Living in Toronto is a little bit like being in a relationship you can't break off, but don't know why.
It's not beautiful. It's not soulful. If it were a person, it would be a capable but joyless dancer. It asks people how much money they make over dinner, isn't sure why 'puritan' is a term of opprobrium, and, in a local joke, says, "Thank God It's Monday"...and yet it tries so hard to do right. I hate the place in such interesting ways, that I've kind of ended up loving it. Sort of.
So, when you have two suburban...how to put this kindly - OK, I will be polite - barging in and claiming that the city is a mess, a socialist hellhole full of commies and art, a bubbling fountain of ill-gotten gravy over a mountain of gold coins stolen by evil socialists from the honest hands of labourers everywhere, etc., etc...it doesn't help the mood.
I was barely in love with this striving, antiseptic, orderly, gung-ho good sport of a place as it stands. Now they're making it even more difficult.

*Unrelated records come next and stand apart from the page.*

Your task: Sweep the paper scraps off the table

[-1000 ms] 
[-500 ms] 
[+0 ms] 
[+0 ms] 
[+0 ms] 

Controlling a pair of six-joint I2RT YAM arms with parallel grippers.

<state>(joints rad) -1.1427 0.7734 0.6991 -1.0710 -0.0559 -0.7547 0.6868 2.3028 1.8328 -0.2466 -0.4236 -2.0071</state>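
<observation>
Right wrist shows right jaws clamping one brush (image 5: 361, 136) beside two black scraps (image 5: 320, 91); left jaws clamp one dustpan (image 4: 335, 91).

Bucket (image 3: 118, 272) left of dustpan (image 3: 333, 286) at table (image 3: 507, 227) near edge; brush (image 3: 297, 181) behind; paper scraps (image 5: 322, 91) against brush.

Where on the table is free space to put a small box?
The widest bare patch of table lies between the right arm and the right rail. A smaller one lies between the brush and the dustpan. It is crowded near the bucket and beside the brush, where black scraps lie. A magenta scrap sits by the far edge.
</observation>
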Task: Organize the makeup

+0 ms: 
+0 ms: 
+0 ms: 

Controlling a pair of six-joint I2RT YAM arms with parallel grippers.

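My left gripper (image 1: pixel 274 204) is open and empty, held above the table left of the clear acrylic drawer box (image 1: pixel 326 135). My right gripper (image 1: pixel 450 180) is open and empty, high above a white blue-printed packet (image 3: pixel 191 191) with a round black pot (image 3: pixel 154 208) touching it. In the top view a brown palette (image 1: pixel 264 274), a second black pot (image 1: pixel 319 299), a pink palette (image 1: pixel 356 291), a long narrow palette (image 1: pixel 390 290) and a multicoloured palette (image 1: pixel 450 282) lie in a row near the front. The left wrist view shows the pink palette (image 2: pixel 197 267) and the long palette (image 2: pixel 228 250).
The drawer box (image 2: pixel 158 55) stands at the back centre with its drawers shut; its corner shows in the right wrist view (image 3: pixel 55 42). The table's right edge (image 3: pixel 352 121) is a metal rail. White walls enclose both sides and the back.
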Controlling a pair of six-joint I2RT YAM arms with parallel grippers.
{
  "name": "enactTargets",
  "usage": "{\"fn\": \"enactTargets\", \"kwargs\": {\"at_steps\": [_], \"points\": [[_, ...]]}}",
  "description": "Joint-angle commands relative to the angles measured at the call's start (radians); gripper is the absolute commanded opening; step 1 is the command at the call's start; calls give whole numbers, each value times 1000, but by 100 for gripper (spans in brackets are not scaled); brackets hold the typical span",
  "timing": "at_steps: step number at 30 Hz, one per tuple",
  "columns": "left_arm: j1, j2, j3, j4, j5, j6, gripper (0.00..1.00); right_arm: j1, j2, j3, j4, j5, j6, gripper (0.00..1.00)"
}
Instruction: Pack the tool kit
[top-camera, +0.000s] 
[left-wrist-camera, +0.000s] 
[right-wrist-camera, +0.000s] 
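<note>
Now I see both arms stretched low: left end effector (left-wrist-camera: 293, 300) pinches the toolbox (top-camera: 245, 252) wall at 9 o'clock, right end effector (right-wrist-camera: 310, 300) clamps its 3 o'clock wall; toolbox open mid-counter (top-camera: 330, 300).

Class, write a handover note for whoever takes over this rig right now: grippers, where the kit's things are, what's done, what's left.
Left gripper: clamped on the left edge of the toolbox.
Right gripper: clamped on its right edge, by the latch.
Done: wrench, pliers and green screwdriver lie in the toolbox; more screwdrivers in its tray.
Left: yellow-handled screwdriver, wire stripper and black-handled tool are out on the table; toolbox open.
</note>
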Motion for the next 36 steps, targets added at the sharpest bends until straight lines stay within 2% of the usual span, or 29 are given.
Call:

The only good thing about them (The Mayor and his City Councillor brother) is that they've got the populace so riled up they're actually turning out speak, organize and to passionately defend the city. People's hearts are swelling, and their stopped tongues have been loosed. Pride, rambunctiousness and, yes! - even passion - are in evidence all about. This is wonderful! It will be an even more wonderful day when you can walk down the streets of Toronto and feeeeeeelllll that luxe passion in the air all the time, instead of having to find it in the bottom of the freezer, and thaw it out.

What's happening in Toronto seems to be part of a North American trend: ruling via enforced stupidity. It's very scary. It's most evident in the United States right now, with the Republican leadership trials featuring two people who are, to put it kindly, imbecilic, superstitious, manipulative fanatics.
Personally, I always feared being ruled by "intellects vast, cool and unsympathetic", to quote H.G. Wells. But this mucky, pointless sewer of rotten effluvia that's drowning out rational discourse - and even set on actually eliminating rational thought - is far worse.
Canada got a little whiff of it today, as our charmless Prime Minster tried to stir up fears that Moorification was a great threat to Canada. Real classie, thar, bringing that up on the tenth anniversary of the World Trade Center attack. An announcement by him about the perils of unjust wars, abridgement of human rights, and fundamentalist religion would have been nice. That, and how he can manage to even stand up with his lips firmly rallied 'round the flag of a wayard superpower so fundamentally corrupt that news of it's insincere dealings worldwide reads like rivulets of bloody pus. But, he's a fundamentalist himself, so I won't be expecting any water from that rock.

Well, I'm off to bed at 7a.m. Goddamn.